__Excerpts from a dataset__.
============

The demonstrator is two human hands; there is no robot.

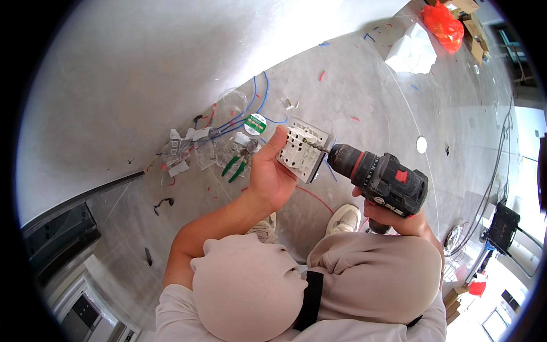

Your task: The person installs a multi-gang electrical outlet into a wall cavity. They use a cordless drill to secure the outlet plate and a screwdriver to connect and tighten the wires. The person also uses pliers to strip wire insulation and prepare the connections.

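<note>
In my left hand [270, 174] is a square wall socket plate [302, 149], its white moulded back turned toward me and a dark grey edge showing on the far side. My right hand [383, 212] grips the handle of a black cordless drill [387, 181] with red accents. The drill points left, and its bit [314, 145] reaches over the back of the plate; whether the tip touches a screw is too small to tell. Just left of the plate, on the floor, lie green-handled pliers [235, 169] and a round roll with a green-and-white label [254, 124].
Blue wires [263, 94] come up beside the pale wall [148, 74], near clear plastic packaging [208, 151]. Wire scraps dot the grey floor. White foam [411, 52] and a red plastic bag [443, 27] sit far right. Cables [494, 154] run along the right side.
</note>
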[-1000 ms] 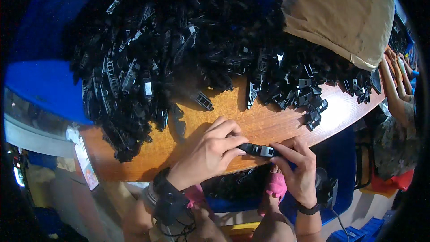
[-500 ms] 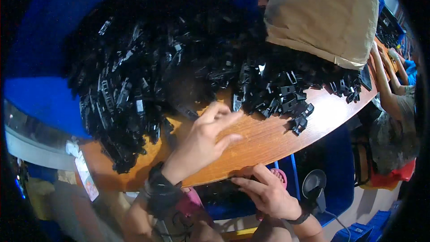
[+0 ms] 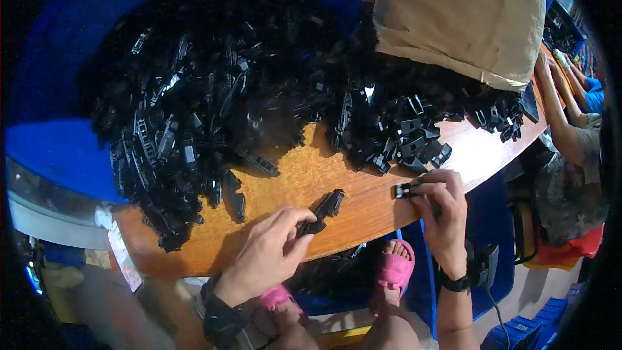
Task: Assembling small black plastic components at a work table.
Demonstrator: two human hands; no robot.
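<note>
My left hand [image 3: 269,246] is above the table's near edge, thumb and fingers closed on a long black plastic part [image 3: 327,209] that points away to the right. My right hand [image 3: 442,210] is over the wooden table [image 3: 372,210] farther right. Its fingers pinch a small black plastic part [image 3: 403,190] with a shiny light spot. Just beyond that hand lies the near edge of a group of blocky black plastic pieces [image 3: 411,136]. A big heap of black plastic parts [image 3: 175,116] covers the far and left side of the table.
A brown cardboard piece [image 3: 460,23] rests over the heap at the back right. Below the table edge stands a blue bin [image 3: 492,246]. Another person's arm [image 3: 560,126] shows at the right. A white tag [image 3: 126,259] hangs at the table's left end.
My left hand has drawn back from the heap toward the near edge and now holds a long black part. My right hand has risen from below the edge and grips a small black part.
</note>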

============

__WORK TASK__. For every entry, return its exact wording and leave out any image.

__REPLY__.
The demonstrator is two human hands; there is no robot.


Your task: The person installs a multi-gang electrical outlet into a wall cavity. They use a cordless drill to secure the outlet plate and a screwdriver to connect and tighten the wires. The person also uses pliers to strip wire insulation and prepare the connections.

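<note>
In my left hand [270, 174] is a square wall socket plate [302, 149], its white moulded back turned toward me and a dark grey edge showing on the far side. My right hand [383, 212] grips the handle of a black cordless drill [387, 181] with red accents. The drill points left, and its bit [314, 145] reaches over the back of the plate; whether the tip touches a screw is too small to tell. Just left of the plate, on the floor, lie green-handled pliers [235, 169] and a round roll with a green-and-white label [254, 124].
Blue wires [263, 94] come up beside the pale wall [148, 74], near clear plastic packaging [208, 151]. Wire scraps dot the grey floor. White foam [411, 52] and a red plastic bag [443, 27] sit far right. Cables [494, 154] run along the right side.
</note>
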[-1000 ms] 
[-500 ms] 
[+0 ms] 
Task: Assembling small black plastic components at a work table.
Demonstrator: two human hands; no robot.
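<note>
My left hand [image 3: 269,246] is above the table's near edge, thumb and fingers closed on a long black plastic part [image 3: 327,209] that points away to the right. My right hand [image 3: 442,210] is over the wooden table [image 3: 372,210] farther right. Its fingers pinch a small black plastic part [image 3: 403,190] with a shiny light spot. Just beyond that hand lies the near edge of a group of blocky black plastic pieces [image 3: 411,136]. A big heap of black plastic parts [image 3: 175,116] covers the far and left side of the table.
A brown cardboard piece [image 3: 460,23] rests over the heap at the back right. Below the table edge stands a blue bin [image 3: 492,246]. Another person's arm [image 3: 560,126] shows at the right. A white tag [image 3: 126,259] hangs at the table's left end.
My left hand has drawn back from the heap toward the near edge and now holds a long black part. My right hand has risen from below the edge and grips a small black part.
</note>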

This output requires no further additions.